Lo que ha ocurrido en la Plaza de la Bandera fue advertido en el A rajatabla del 2 de febrero, en uno de cuyos párrafos se señala que: “..el liderazgo político parece ignorar que el destino de las elecciones municipales, congresuales y presidenciales está en manos de los “millenials”, los nacidos a partir de la década de los 80’s, que hoy representan probablemente la mayoría de la población votante”.
También advertí que “los candidatos disparan en todas las direcciones sus cartuchos de promesas sin tener en cuenta los blancos específicos que requieren tipos de municiones especiales o diferentes, como la juventud y los estudiantes”,
Los millennials son muy vulnerables a la manipulación promovida por intereses políticos o grupos facticos, que aprovechan su ímpetu juvenil para imponer designios muy alejados de los anhelos de esos sonadores.
Todos los que bordeamos el otoño de la existencia fuimos millennials, en tiempos con características sociales, políticas y económicas, así como forma y métodos de lucha muy diferentes, pero con el ímpetu de rebeldía relativamente similar a los de hoy.
Un suceso político relevante, como fue la suspensión de las elecciones, motivó el enojo de la población, incluido el segmento de la capa juvenil de los altos anaqueles sociales, que se congrega en la Plaza de la Bandera y se expresa a través de las redes sociales, legítimo derecho que pretende ser manipulado por espurios intereses políticos y económicos.

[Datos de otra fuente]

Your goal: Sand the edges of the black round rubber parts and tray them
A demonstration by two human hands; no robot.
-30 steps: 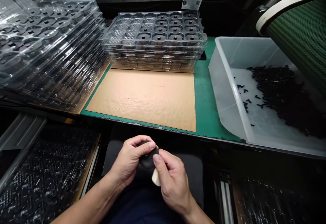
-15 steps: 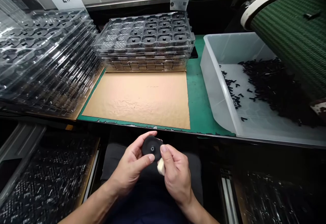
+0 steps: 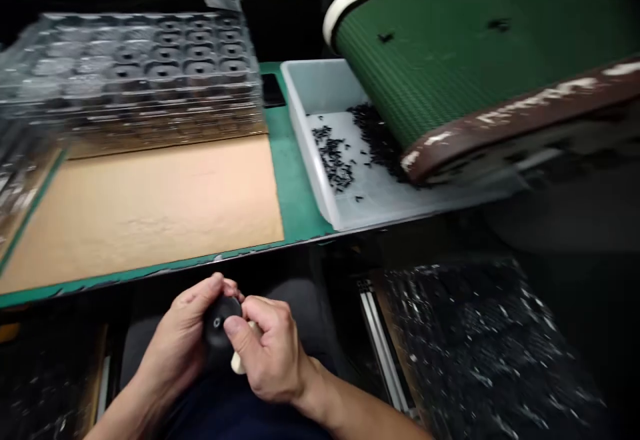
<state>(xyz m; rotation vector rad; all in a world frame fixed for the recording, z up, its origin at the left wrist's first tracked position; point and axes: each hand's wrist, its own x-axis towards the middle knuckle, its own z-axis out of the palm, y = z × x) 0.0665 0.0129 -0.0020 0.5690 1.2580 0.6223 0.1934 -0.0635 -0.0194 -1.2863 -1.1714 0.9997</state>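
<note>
A round black plastic disc (image 3: 214, 337) with a small raised hub at its middle is in my left hand (image 3: 174, 335), fingers curled around its far edge. My right hand (image 3: 273, 355) is closed around a small tool with a cream-coloured handle (image 3: 238, 363); its working end is hidden by the fingers. The right thumb and fingertips press at the disc's right rim. Both hands are over my lap, just in front of the table edge.
Stacked clear trays (image 3: 165, 103) holding black discs stand behind a cardboard sheet (image 3: 165, 193). A white bin (image 3: 313, 160) contains small black pieces, beneath the end of a green conveyor belt (image 3: 450, 33). Below the table, right, lies another tray stack (image 3: 480, 347).
My view has swung to the right, showing more of the conveyor and the lower right trays. The right hand has shifted further over the disc, its thumb now nearer the hub.
</note>
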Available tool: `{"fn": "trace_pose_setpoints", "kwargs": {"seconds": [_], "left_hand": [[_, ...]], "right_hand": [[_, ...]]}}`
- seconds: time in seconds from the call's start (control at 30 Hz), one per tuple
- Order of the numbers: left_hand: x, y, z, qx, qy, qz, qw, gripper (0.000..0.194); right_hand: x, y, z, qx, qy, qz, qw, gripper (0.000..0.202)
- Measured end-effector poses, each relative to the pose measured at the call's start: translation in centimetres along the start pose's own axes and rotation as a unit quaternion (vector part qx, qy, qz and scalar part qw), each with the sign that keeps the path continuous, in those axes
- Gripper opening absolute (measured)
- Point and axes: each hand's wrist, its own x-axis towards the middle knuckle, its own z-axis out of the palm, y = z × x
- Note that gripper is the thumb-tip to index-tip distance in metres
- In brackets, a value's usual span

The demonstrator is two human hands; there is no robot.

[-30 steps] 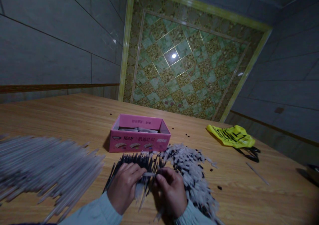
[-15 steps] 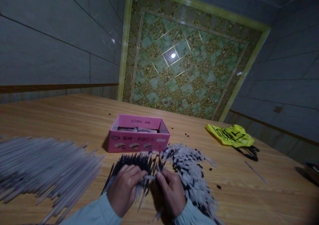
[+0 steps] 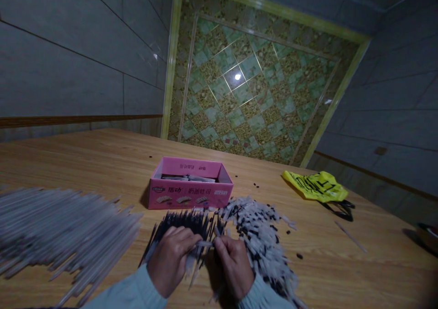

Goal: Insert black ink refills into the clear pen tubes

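My left hand point(image 3: 173, 256) is closed, pinching one end of a pale thin tube point(image 3: 205, 244) between thumb and forefinger. At the tube's other end, my right hand point(image 3: 234, 259) is also closed in a pinch. A second short pale piece point(image 3: 216, 231) sticks up by the right thumb; I cannot tell whether it is held. Under and beyond the left hand lie many thin dark-tipped sticks point(image 3: 185, 220), partly hidden by the fingers. A heap of short whitish pieces and small black caps point(image 3: 262, 236) spreads just right of my right hand.
A pink open box point(image 3: 190, 198) with pale pieces inside stands beyond my hands. Long translucent tubes point(image 3: 65, 227) lie in a pile at left. A yellow bag point(image 3: 316, 186) with black handles, a single thin stick point(image 3: 351, 236) and scattered black bits are at right on the wooden table point(image 3: 328, 272).
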Motion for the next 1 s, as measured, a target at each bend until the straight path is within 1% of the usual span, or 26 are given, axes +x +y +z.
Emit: {"fn": "trace_pose_setpoints", "kwargs": {"seconds": [0.03,0.07,0.13,0.17,0.2,0.3,0.33,0.43,0.47,0.5,0.6,0.67,0.73,0.77,0.8,0.9,0.93,1.0], "left_hand": [[-0.04,-0.06,0.01,0.0,0.002,-0.001,1.0,0.04],[-0.08,-0.12,0.01,-0.001,0.003,-0.002,1.0,0.04],[-0.09,-0.2,-0.07,-0.002,0.008,-0.005,1.0,0.04],[-0.07,-0.2,-0.12,-0.004,0.009,-0.004,1.0,0.039],[-0.03,-0.18,-0.17,-0.007,0.009,-0.003,1.0,0.039],[0.07,-0.01,-0.26,-0.013,0.009,-0.003,1.0,0.039],[0.08,0.06,-0.27,-0.013,0.009,-0.003,1.0,0.04],[0.02,0.2,-0.3,-0.006,0.016,-0.004,1.0,0.038],[0.0,0.23,-0.3,-0.005,0.017,-0.003,1.0,0.038],[-0.02,0.25,-0.31,-0.005,0.016,-0.001,1.0,0.038],[-0.01,0.3,-0.29,-0.005,0.014,0.004,1.0,0.038],[0.03,0.3,-0.27,0.0,0.013,0.003,1.0,0.038],[0.05,0.29,-0.25,0.004,0.009,0.0,1.0,0.037],[0.04,0.3,-0.23,0.005,0.007,-0.001,1.0,0.037],[0.03,0.31,-0.22,0.004,0.006,-0.002,1.0,0.038],[-0.05,0.38,-0.19,0.0,0.007,-0.002,1.0,0.04],[-0.07,0.39,-0.2,-0.001,0.009,-0.002,1.0,0.04],[-0.1,0.38,-0.23,0.003,0.013,-0.001,1.0,0.04]], "right_hand": [[0.0,0.01,0.02,0.001,0.002,0.003,1.0,0.043],[-0.01,-0.01,0.03,0.006,0.008,-0.002,1.0,0.037],[-0.03,-0.08,0.04,0.013,0.022,-0.024,0.999,0.021],[-0.04,-0.1,0.04,0.013,0.025,-0.033,0.999,0.019],[-0.04,-0.11,0.02,0.011,0.022,-0.036,0.999,0.02],[-0.01,-0.14,-0.15,0.008,0.017,-0.021,1.0,0.04],[0.01,-0.17,-0.24,0.012,0.022,-0.018,1.0,0.04],[0.08,-0.3,-0.53,0.028,0.046,-0.046,0.997,0.021],[0.11,-0.31,-0.59,0.026,0.049,-0.057,0.997,0.018],[0.14,-0.29,-0.62,0.021,0.047,-0.061,0.997,0.019],[0.17,-0.12,-0.65,-0.002,0.034,-0.039,0.999,0.041],[0.12,-0.06,-0.67,-0.006,0.032,-0.036,0.999,0.037],[0.05,-0.09,-0.67,-0.004,0.032,-0.055,0.998,0.026],[0.03,-0.11,-0.66,-0.005,0.03,-0.064,0.998,0.023],[0.02,-0.13,-0.64,-0.008,0.027,-0.066,0.997,0.024],[0.05,-0.09,-0.58,-0.013,0.017,-0.036,0.999,0.042],[0.07,-0.07,-0.58,-0.011,0.016,-0.027,0.999,0.044],[0.05,-0.05,-0.59,-0.005,0.019,-0.029,0.999,0.039]]}}
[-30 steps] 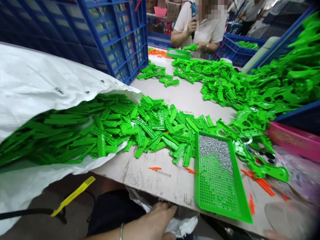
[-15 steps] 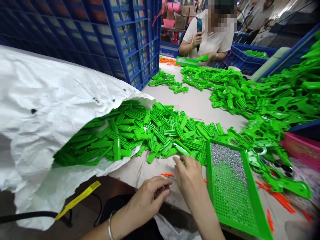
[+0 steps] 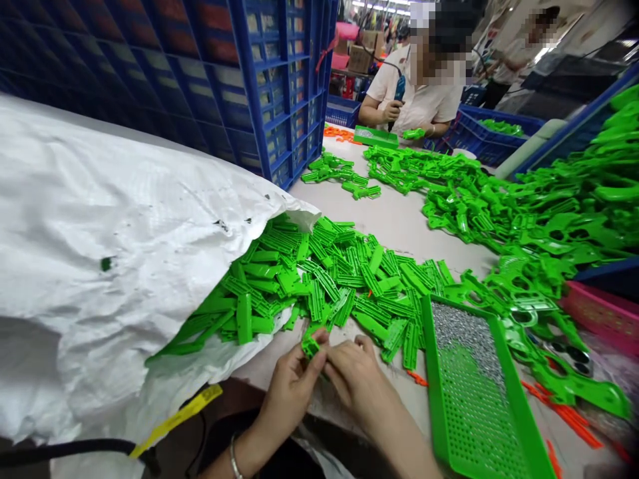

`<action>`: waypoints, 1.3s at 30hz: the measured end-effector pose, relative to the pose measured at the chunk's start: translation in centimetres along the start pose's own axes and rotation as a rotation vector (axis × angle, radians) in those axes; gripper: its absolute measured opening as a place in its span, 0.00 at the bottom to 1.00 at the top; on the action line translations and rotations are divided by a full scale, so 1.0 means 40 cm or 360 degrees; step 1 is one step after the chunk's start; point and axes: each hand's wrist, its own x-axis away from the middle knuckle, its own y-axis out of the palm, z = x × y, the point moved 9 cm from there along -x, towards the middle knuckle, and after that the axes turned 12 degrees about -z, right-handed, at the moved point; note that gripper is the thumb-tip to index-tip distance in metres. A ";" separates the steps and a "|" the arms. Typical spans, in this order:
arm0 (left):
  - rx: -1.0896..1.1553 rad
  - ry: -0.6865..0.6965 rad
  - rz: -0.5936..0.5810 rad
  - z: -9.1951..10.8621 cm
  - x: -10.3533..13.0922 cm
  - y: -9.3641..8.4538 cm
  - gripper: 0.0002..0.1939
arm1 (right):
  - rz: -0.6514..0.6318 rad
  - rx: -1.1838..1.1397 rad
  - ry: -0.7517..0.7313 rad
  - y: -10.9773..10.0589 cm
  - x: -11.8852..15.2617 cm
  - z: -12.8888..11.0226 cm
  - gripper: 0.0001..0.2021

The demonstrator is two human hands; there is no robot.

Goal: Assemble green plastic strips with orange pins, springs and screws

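L hand point(image 3: 290, 384) pinching green part point(image 3: 310, 346); R hand point(image 3: 357, 374) bunched just beside L, grip unclear. Prob. light, stiff, slick plastic; hold by edges.

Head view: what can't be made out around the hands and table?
Anything in the right hand: head view, hidden behind that hand.
Green piece in the left hand: head view, partly covered by that hand.
White sack: head view, deeper contents hidden by its top layer.
Green tray: head view, near end partly cut off by the lower edge.
Silvery bits: head view, shapes too small.
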 end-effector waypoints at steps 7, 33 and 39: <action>0.0572 -0.0071 0.0177 -0.044 0.016 -0.027 0.10 | 0.0277 0.0115 0.0431 -0.057 -0.148 0.106 0.10; 0.1055 -0.0283 0.0240 -0.071 0.050 -0.023 0.16 | 0.0421 0.0365 0.0678 -0.107 -0.244 0.164 0.08; 0.1130 -0.0254 0.0212 -0.058 0.060 -0.013 0.16 | 0.0511 0.0279 0.0679 -0.123 -0.292 0.176 0.08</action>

Constituye un error censurar que jóvenes se expresen libremente, porque esa es la generación que sustituirá a los adultos mayores de hoy en la dirección política y en todos los escenarios de la nación, que debe recorrer su propio camino y aprender de sus aciertos y errores.
La juventud protesta aquí, en Chile, Venezuela, Francia, Egipto, Irak, y en todas partes porque son sensibles ante lo que creen injusto y porque su naturaleza es la rebeldía. El deber de gobiernos y clase dirigente es de interactuar con los millenials en el entendido de que ellos son el porvenir.
La protesta juvenil estuvo en principio dirigido contra los jueces electorales a los que reclaman que se identifiquen causas y responsables de la suspensión de las elecciones, pero un artero manejo político y mediático desvió ese oleaje al ámbito político electoral.
El primero en reclamar que se investigue el motivo de esa interrupción fue el PLD, que la definió como un sabotaje, luego la oposición también pidió indagar, que es lo que también reclaman los millenials y toda la sociedad.
No se olvide que República Dominicana es el más sólido referente de democracia, crecimiento económico, desarrollo social, gobernanza y estabilidad monetaria en la región, sitial que pretende ser afectado por un hecho grave pero fortuito, como ha sido la interrupción de las elecciones.
El partido oficial debería asimilar la lección y emprender cuanto antes un diálogo político y directo con esa juventud rebelde, que ignora quizás que la libertad que hoy disfrutan los millennials ha sido el resultado del sacrificio y sangre vertida por varias generaciones y de una gestión de gobierno que ha fortalecido al Estado Social de Derechos.